Pewien automatyzm wyćwiczonych reakcji powodował, że nawet po pijaku, kierowca wykonywał określone ruchy niemal bez udziału ociężałego od alkoholu mózgu, bo bezwiednie uruchamiał ich wyuczoną sekwencję.
Jej nierozerwalną część musiało również stanowić hamowanie, bo bez tego na pewno nie da się wyjść z takiej opresji.
Na filmie widać wyraźnie, że po przecięciu skrzyżowania i skoszeniu sygnalizatora przy przejściu dla pieszych, gdy samochód widać z bocznej perspektywy, a nie z przodu - jego światła stopu cały czas, nieprzerwanie są rozświetlone jak pochodnie, co świadczy o tym, że hamulec jest wciśnięty do podłogi.
To, że czarna skrzynka nie wykazała działania jakichś systemów bezpieczeństwa może świadczyć o ich celowym dezaktywowaniu przez szalonego właściciela, by mu nie ograniczały frajdy z szaleństwa, ale twierdzenia, że nie hamował to wierutna bzdura.

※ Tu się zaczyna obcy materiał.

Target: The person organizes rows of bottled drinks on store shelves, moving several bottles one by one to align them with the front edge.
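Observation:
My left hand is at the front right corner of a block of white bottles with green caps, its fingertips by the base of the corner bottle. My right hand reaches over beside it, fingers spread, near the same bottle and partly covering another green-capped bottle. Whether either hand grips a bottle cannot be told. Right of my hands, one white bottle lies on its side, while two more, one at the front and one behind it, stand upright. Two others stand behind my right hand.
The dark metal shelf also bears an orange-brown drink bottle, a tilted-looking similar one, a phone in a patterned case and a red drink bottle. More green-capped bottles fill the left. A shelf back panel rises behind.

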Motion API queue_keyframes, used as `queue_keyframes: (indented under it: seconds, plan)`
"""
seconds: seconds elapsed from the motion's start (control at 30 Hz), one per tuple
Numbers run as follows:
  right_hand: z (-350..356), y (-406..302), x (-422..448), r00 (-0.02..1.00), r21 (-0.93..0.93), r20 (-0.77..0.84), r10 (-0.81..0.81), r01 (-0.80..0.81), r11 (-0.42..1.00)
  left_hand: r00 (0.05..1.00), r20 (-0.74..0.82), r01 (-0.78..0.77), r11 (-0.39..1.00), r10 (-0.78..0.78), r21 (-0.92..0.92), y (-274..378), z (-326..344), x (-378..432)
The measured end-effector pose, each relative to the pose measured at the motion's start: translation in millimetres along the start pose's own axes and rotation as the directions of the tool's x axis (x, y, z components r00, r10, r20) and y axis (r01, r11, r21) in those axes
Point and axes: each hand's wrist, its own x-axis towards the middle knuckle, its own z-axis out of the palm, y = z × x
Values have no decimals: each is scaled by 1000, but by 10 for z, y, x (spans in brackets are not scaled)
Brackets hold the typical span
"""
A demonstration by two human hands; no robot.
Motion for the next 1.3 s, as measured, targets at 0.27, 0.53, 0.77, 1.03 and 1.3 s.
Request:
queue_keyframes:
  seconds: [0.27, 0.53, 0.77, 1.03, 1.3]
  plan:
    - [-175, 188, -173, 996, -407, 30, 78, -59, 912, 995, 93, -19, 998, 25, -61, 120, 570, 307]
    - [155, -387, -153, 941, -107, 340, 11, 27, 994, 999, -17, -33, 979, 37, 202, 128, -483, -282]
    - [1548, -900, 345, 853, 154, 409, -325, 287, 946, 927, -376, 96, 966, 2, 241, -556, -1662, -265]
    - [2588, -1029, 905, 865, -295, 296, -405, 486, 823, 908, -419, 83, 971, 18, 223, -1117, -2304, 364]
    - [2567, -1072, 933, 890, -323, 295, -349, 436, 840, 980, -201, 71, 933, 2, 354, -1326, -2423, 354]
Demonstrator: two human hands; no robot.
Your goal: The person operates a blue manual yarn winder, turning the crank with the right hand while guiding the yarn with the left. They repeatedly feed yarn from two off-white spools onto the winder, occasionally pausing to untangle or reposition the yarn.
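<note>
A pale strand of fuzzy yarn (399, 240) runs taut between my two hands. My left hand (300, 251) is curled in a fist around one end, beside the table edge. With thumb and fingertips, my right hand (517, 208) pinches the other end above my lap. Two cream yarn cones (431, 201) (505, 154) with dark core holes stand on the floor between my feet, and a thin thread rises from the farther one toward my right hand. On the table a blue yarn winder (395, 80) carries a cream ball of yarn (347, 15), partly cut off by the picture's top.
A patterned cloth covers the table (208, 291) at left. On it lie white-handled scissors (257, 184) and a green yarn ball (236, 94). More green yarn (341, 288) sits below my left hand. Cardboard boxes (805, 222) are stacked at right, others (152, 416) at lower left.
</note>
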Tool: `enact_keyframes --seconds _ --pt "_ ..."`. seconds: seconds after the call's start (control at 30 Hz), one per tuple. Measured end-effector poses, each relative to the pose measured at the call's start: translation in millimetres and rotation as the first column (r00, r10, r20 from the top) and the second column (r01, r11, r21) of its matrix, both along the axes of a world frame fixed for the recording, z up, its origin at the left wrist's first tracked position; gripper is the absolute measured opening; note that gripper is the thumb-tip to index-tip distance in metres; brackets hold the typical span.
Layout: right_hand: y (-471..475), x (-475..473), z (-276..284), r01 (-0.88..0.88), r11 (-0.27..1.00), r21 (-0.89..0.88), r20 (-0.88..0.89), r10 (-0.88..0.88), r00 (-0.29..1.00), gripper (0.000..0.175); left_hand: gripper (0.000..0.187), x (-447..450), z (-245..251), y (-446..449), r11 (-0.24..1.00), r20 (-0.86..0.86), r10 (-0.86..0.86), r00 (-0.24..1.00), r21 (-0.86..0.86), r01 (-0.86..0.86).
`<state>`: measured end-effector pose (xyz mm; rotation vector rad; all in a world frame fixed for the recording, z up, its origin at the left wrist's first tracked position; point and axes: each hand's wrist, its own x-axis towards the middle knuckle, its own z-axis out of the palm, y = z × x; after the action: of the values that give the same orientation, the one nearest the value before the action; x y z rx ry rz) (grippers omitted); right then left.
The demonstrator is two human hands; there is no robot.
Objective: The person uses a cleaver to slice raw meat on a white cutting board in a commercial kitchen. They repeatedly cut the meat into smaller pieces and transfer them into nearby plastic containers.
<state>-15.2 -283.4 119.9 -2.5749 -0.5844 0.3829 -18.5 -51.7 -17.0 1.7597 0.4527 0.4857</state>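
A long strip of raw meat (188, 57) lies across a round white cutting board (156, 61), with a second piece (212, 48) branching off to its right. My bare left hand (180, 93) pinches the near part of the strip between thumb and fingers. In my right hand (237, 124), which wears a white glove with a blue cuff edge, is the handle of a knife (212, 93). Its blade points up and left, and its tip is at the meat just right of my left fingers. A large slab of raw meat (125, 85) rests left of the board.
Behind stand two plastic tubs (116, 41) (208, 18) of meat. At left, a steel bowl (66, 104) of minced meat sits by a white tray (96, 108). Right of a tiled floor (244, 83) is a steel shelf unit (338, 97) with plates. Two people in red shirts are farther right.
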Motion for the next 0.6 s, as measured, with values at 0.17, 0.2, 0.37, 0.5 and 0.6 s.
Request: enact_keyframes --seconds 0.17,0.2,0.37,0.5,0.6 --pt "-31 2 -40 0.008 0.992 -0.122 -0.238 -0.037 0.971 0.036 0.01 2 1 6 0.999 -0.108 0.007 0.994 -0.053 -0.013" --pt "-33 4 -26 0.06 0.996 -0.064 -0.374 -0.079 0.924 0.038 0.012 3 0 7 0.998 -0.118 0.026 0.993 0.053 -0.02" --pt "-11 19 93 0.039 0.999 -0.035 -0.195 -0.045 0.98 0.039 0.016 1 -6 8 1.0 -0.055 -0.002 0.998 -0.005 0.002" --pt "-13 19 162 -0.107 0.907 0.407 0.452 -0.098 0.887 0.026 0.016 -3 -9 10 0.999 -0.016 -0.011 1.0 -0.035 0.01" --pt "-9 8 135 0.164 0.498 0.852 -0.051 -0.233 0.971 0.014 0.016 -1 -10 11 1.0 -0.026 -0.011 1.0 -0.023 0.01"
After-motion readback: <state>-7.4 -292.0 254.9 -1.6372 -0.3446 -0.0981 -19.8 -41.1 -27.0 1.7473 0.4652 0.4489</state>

Musiałby w tym czasie stale wciskać gaz i... przyśpieszać, a samochód na filmie ewidentnie zwalnia, a wpadając na schody obok mostu na pewno nie ma już 162km/h i nie z taką prędkością uderza później (czego już nie widać na filmie), po kolejnych 20 czy 30 metrach, w kamienne nabrzeże.
Nie wiem ile i jakich rewelacji ujawni nam kolejna profesjonalna komisja, ale za chwilę okaże się, że to był zamach i ktoś zdalnie... z krypty na Wawelu, odpalił ładunki założone w nadkolach...
Gość był pijany, był idiotą i był przekonany o swoich wielkich umiejętnościach panowania nad samochodem, ale twierdzenie, że w tak dramatycznej sytuacji, podczas wykonywania tylu skorelowanych i teoretycznie właściwych ruchów – nie hamował – to absurd.
Chciał przeżyć, chciał się uratować i zapanować nad samochodem, i zapewne zrobił wszystko co miał „wgrane" w odruchy działań w takich sytuacjach, a one musiały zakładać hamowanie, bo bez tego cała reszta podejmowanych czynności nie miałaby sensu.
Zabił siebie i kumpli, zagrażał wszystkim na drodze, ale nawet jeśli było bardzo prawdopodobne, że kiedyś doprowadzi do jakiejś tragedii, to jestem daleki od myślenia, że pod mostem Dębnickim zginął celowo, i że nie zrobił wszystkiego by przeżyć, nawet będąc tak pijanym.
A hamowanie i zmniejszenie prędkości jest pierwszym i najważniejszym odruchem mogącym i mającym uratować mu życie.
Krakowska komisja jak widać podtrzymuje tradycje najlepszych komisji śledczych o sowieckim rodowodzie.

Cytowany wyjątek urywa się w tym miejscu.